Annual analysis from World Wildlife Fund’s Plowprint report reveals 1.9 million acres of grasslands were converted for crops in 2022 alone across the Great Plains.
While this figure’s significance cannot be downplayed, it marks an improvement from the previous 10-year average of 2.6 million acres annually. The report finds that just 55 per cent of grassland in the US and Canadian Great Plains remains intact, putting pressure on wildlife and pollinator habitats and impacting an essential carbon sink.
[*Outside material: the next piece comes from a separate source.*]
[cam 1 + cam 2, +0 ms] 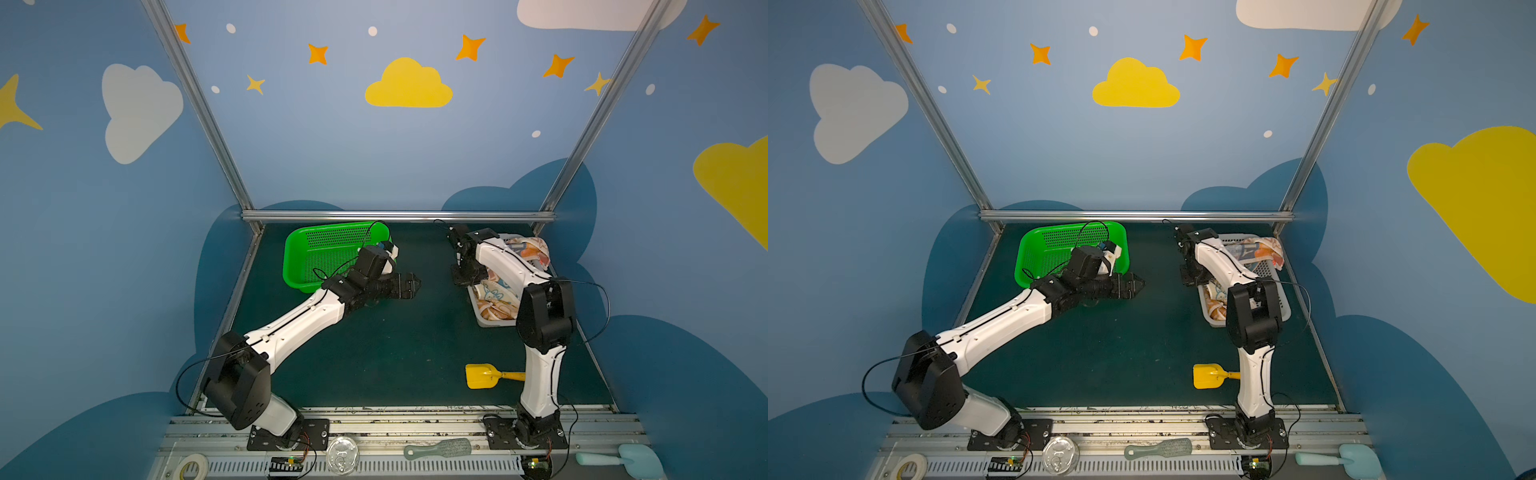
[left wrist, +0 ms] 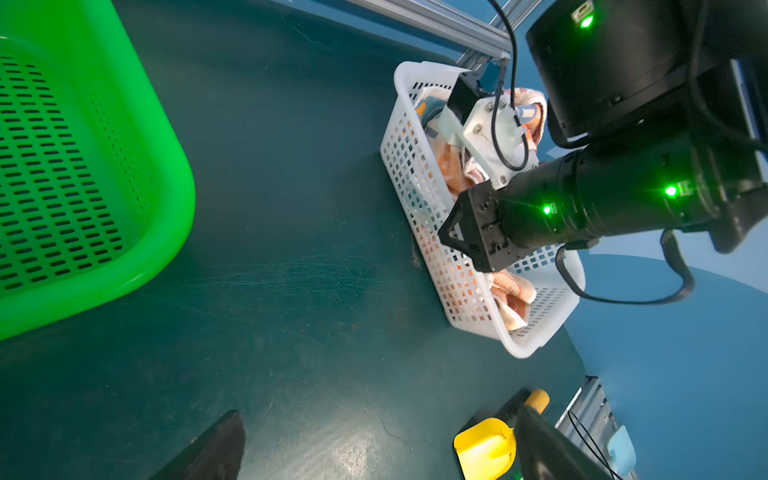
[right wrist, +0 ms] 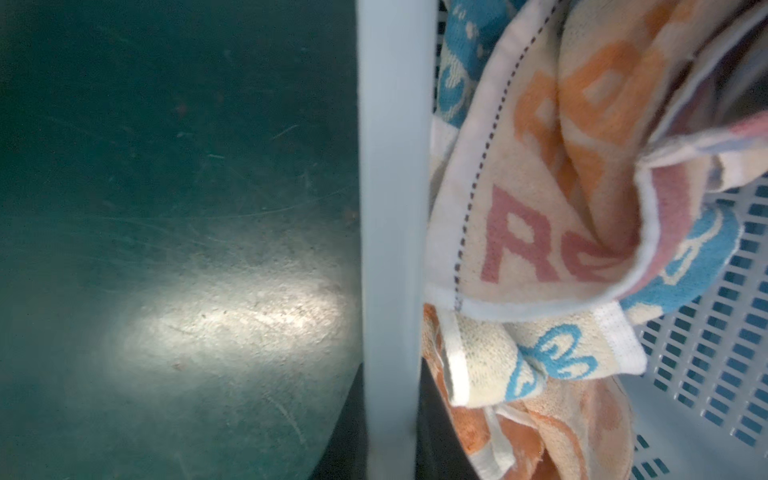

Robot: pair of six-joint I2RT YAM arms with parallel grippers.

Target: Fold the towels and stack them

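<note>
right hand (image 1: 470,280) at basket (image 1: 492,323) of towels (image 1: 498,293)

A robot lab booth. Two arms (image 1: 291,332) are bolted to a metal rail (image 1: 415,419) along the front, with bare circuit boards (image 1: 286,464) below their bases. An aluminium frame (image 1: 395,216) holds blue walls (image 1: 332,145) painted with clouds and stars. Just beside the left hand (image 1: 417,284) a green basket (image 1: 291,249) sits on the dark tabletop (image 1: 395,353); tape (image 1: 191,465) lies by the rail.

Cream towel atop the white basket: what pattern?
Large orange and pink block letters on the cream towel, dotted line along its hem; right wrist view.
</note>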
“With just over half of the Great Plains grasslands remaining, every cut from the plough has significant consequences for wildlife, carbon storage and clean water,” said Martha Kauffman, vice president for WWF’s Northern Great Plains program. “The last 10 years have been a rollercoaster ride of improvements and setbacks. With appreciation for grasslands on the rise, now is the time for increased investment and policies to save what is left.”
Conversion across the Great Plains came from four main crops: wheat (37%), corn (11%), canola (11%) and soy (9%). An additional 220,000 acres of cropland were lost for development in 2022, an increase from the 10-year average of 175,000 acres annually.
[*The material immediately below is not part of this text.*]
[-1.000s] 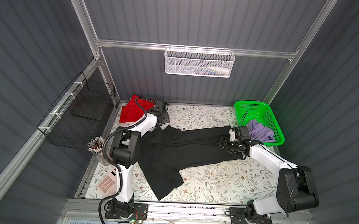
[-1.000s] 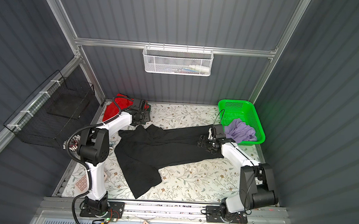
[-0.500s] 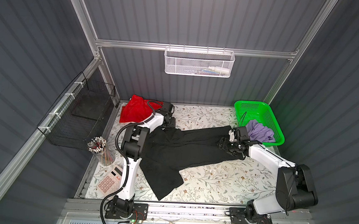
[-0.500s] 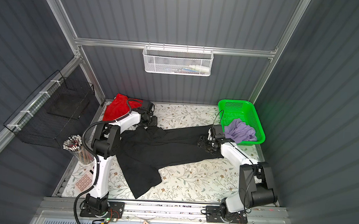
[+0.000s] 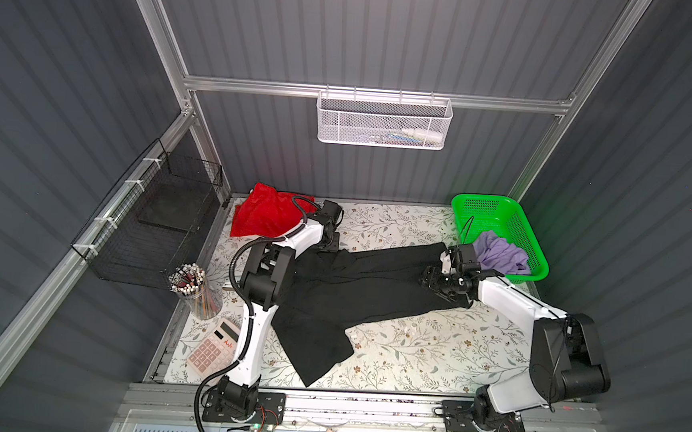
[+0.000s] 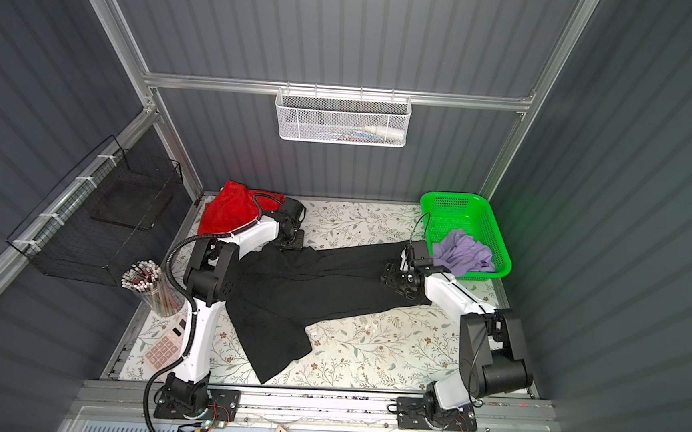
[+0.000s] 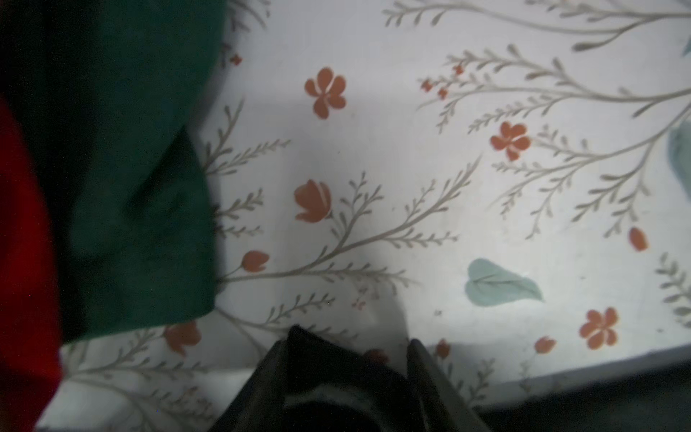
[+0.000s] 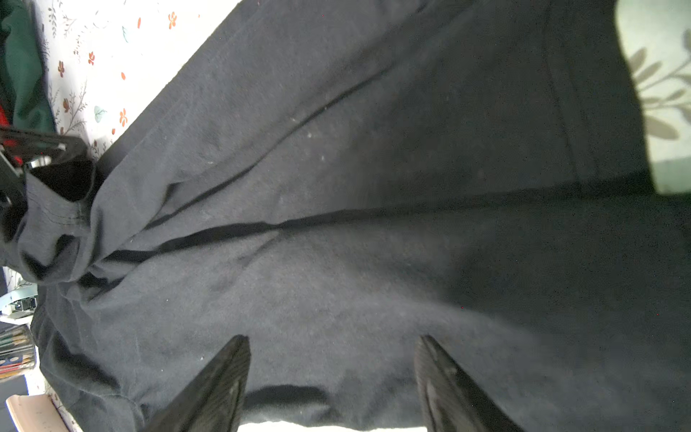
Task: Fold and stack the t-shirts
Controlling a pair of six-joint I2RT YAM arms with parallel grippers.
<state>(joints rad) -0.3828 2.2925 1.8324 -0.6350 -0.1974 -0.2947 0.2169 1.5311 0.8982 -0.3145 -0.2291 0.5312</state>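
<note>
At the near left edge of the floral tabletop (image 5: pixel 430 356) lies a calculator (image 5: pixel 214 347), and just beyond it stands a cup of pencils (image 5: pixel 195 288). The black t-shirt (image 5: pixel 356 288) sprawls unfolded across the middle, one end reaching toward the near edge and the body running from the left side out to the right, with long creases along it.

The right hand (image 5: pixel 433 285) sits low over the right end of this shirt. In the right wrist view its fingers (image 8: pixel 224 374) stand wide apart with the cloth lying flat beneath them and nothing pinched between them.

Farther back on the left, the left hand (image 5: pixel 331 243) is at the shirt's far left corner. The left wrist view shows a bunch of black cloth filling the narrow gap between its fingers (image 7: pixel 422 370), so it grips the black t-shirt.

On the far right, the lavender t-shirt (image 5: pixel 500 255) lies crumpled in the green basket (image 5: pixel 482 203). In the far left corner the red t-shirt (image 5: pixel 265 215) lies heaped, with the dark green t-shirt (image 7: pixel 142 168) against it. A white wire basket (image 5: pixel 384 119) hangs on the far wall.
</note>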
In the Northern Great Plains, which represents one of the world’s last remaining intact temperate grasslands, 70 per cent of the grass remains intact. Yet still, 480,000 acres, an area twice the size of New York City, was converted to cropland during 2022.
Clay Bolt, manager of pollinator conservation for WWF, said, “Losing grasslands of course has vital climate and land use change implications, but some impacts may be less visible to the naked eye. Pollinators, including many native bees that once thrived in the US and Canada, play a vital role preserving natural ecosystems. But the effect of grasslands loss is compounded due to an increase in neonics – a type of insecticide that is commonly found in croplands. As a result, bees, birds, and many other species are vanishing at alarming rates.”
Balancing the protection of grasslands habitats and species that rely on them, while supporting the livelihoods of producers across the Great Plains, requires strong policies. Protecting and building upon the historic investments in US Farm Bill conservation programs including, the expansion and strengthening of Sodsaver, and bolstering the Grasslands Conservation Reserve Program, will help keep grasslands standing while also supporting sustainable grazing practices.
Additional investment is needed for policies and programs that improve the sustainable management of productive farmland and protect it from development. To ensure long-term success, these efforts must also increase equity and access to conservation programs and funding for Native nations.
Commenting on the report, ffinlo Costain, founder of the Food & Global Security Network, said, “Grasslands are profoundly important but they are facing a range of pressures as this report makes clear. However, it is critical that environmental groups, such as WWF, recognise that their own rhetoric plays a role in public and political perceptions of grassland management. Cattle raised in viable regenerative beef and dairy systems are fundamental to the maintenance of grassland – these systems deliver for climate adaptation, carbon drawdown and storage, and biodiversity restoration.
“The loss of grasslands to cereal crops, many of which will be used to rear cattle in industrialised, fossil-fuel dependent farm systems, is a modern form of madness. Those same cattle could be reared on grass, concurrently delivering multiple ecological benefits. Broad-brush anti-cow rhetoric from environmental groups, which fails to recognise and promote the power of regeneratively grazing ruminants, has been highly damaging – more environmentalists need to join the dots and reflect that in many places grassland preservation depends on ruminant agriculture.”